Но в этот момент дверь кабинета с шумом раскрылась, и на пороге появился поэт. Его лицо и одежда носили явные следы бурно проведенной ночи. Блуждающие глаза, глупая улыбка и нетвердая походка говорили за то, что ночной угар еще далеко не испарился из его головы.
Карлсон с гневом набросился на Мерэ:
— Послушайте, ведь это безобразие! Вы пьяны!
Мерэ ухмыльнулся, покачиваясь во все стороны.
— У нас во Франции, — ответил он, — есть обычай: исполнять последнюю волю обреченного на смерть и угощать его перед казнью блюдами и винами, какие только он пожелает. И многие, идя на смерть, насмерть и напиваются. Меня вы хотите «заморозить». Это ни жизнь, ни смерть. Поэтому я и пил с середины на половину: ни пьян, ни трезв.
Разговор этот был прерван неожиданным криком хирурга:
— Подождите! Дайте свежий раствор! Влейте его в новую стерилизованную кружку!
Карлсон оглянулся. Полураздетый Эдуард Лесли сидел на белом стуле, тяжело дыша впалой грудью. Хирург зажимал пинцетом уже вскрытую вену.
— Вы видите, — нервничал хирург, обращаясь к помогавшей ему сестре милосердия, которая высоко держала стеклянную кружку с химическим раствором, — жидкость помутнела! Дайте другой раствор. Жидкость должна быть абсолютно чиста.
Сестре быстро принесли бутыль с раствором и новую кружку. Вливание было произведено.
— Как вы себя чувствуете?
— Благодарю вас, — ответил астроном, — терпимо.
Вслед за Лесли операции вливания подвергся Мерэ.
В легкой одежде, сделанной из материи, свободно пропускающей тепло, их ввели в зал.
Взволнованная толпа притихла. По приставленной лестнице Лесли и Мерэ взошли на «эшафоты» и легли в свои стеклянные гробы. И здесь, уже лежа на белой простыне, Мерэ вдруг продекламировал охрипшим голосом эпитафию Сципиону римского поэта Энния:
И вслед за этим неожиданно он захрапел усталым сном охмелевшего человека.
Эдуард Лесли лежал как мертвец. Черты лица его заострились. Он часто дышал короткими вздохами.
Хирург, следя за термометром, начал охлаждать воздух между стеклянными стенами.
По мере понижения температуры стал утихать храп Мерэ. Дыхание Лесли было едва заметно. Мерэ раз или два шевельнул рукой и затих. У Лесли глаза оставались полуоткрытыми. Наконец дыхание прекратилось у обоих, а у Лесли глаза затуманились.

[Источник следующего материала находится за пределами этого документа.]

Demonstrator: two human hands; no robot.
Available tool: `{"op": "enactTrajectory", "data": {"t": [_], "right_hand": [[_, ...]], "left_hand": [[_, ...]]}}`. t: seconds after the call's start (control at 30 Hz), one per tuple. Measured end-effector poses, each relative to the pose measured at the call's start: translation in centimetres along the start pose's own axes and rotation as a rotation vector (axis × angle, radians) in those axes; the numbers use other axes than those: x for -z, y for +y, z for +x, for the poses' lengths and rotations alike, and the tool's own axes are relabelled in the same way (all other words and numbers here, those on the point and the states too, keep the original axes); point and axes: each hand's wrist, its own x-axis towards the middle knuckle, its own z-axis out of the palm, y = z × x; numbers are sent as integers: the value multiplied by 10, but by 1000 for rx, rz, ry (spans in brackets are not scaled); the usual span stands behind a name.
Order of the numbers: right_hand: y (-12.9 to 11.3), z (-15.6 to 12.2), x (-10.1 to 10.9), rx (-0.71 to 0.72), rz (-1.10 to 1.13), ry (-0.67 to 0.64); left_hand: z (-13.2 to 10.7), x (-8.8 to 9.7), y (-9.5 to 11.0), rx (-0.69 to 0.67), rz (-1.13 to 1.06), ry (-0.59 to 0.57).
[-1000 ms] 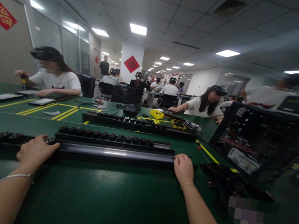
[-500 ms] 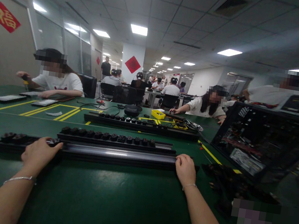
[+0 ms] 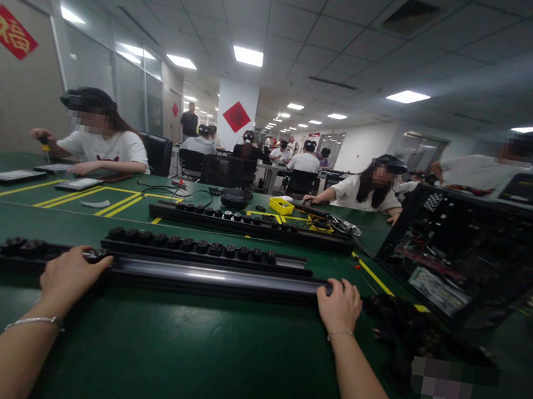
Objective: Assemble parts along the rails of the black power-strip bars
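A long black power strip casing [image 3: 211, 290] lies crosswise in front of me, with a shiny dark cover strip [image 3: 234, 278] along its top. Black socket-like parts [image 3: 23, 247] show at its left end. My left hand [image 3: 70, 273] is closed around the casing where the cover strip starts. Toward the right end, my right hand [image 3: 340, 309] grips it with the thumb in front and fingers over the top. Just behind lies a second black strip [image 3: 209, 258] with a row of round black sockets [image 3: 188, 244].
Farther back is another long black strip [image 3: 252, 227]. An open computer case [image 3: 460, 257] and a dark heap of parts [image 3: 408, 330] stand at the right. Beyond them are a yellow tray [image 3: 281, 206] and a co-worker [image 3: 369, 189]; another co-worker [image 3: 104, 140] sits at left.
My right hand has shifted slightly right along the casing, and its fingers are more spread. My left hand stays at nearly the same spot.
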Motion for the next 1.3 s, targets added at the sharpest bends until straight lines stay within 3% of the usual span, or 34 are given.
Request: {"op": "enactTrajectory", "data": {"t": [0.27,0.6,1.3], "right_hand": [[1,3,1,-33,-18,-109],[-6,1,9,-87,-28,-186],[-9,-2,10,-93,-14,-150]], "left_hand": [[9,-7,-7,-31,28,7],[4,-3,-4,-27,30,9],[3,-4,1,-24,11,-17]]}}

В этот же момент стеклянные крышки были надвинуты на «гробы». Доступ воздуха был прекращен.
— Двадцать один градус по Цельсию. Анабиоз наступил, — послышался голос хирурга среди полной тишины.
Публика медленно выходила из зала.
Гильберт, Карлсон и хирург прошли в кабинет. Хирург сейчас же засел за какой-то химический анализ. Гильберт хмурился.
— В конце концов, все это производит удручающее впечатление. Я был прав, настаивая на том, чтобы дать публике только зрелище пробуждения. Эти похороны отобьют у всякого охоту подвергать себя анабиозу. Хорошо еще, что этот шалопай Мерэ внес комическую ноту в этот погребальный хор.